Directions for this task
Return only the lines starting at the line that contains "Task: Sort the" and ending with the final line of the listing; include both endpoints.

Source material

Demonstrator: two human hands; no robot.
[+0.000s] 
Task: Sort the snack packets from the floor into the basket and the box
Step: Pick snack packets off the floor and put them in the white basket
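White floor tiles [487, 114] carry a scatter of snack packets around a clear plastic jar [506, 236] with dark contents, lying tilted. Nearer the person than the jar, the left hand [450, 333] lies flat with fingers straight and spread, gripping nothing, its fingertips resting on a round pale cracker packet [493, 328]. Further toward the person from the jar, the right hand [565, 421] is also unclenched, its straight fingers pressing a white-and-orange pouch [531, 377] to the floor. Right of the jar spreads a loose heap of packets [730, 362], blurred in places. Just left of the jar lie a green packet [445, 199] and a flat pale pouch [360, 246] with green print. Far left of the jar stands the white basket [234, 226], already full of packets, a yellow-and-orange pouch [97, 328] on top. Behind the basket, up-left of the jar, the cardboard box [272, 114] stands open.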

Solution for this task
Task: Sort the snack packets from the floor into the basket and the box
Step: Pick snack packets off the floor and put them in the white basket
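White floor tiles [487, 114] carry a scatter of snack packets around a clear plastic jar [506, 236] with dark contents, lying tilted. Nearer the person than the jar, the left hand [450, 333] lies flat with fingers straight and spread, gripping nothing, its fingertips resting on a round pale cracker packet [493, 328]. Further toward the person from the jar, the right hand [565, 421] is also unclenched, its straight fingers pressing a white-and-orange pouch [531, 377] to the floor. Right of the jar spreads a loose heap of packets [730, 362], blurred in places. Just left of the jar lie a green packet [445, 199] and a flat pale pouch [360, 246] with green print. Far left of the jar stands the white basket [234, 226], already full of packets, a yellow-and-orange pouch [97, 328] on top. Behind the basket, up-left of the jar, the cardboard box [272, 114] stands open.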

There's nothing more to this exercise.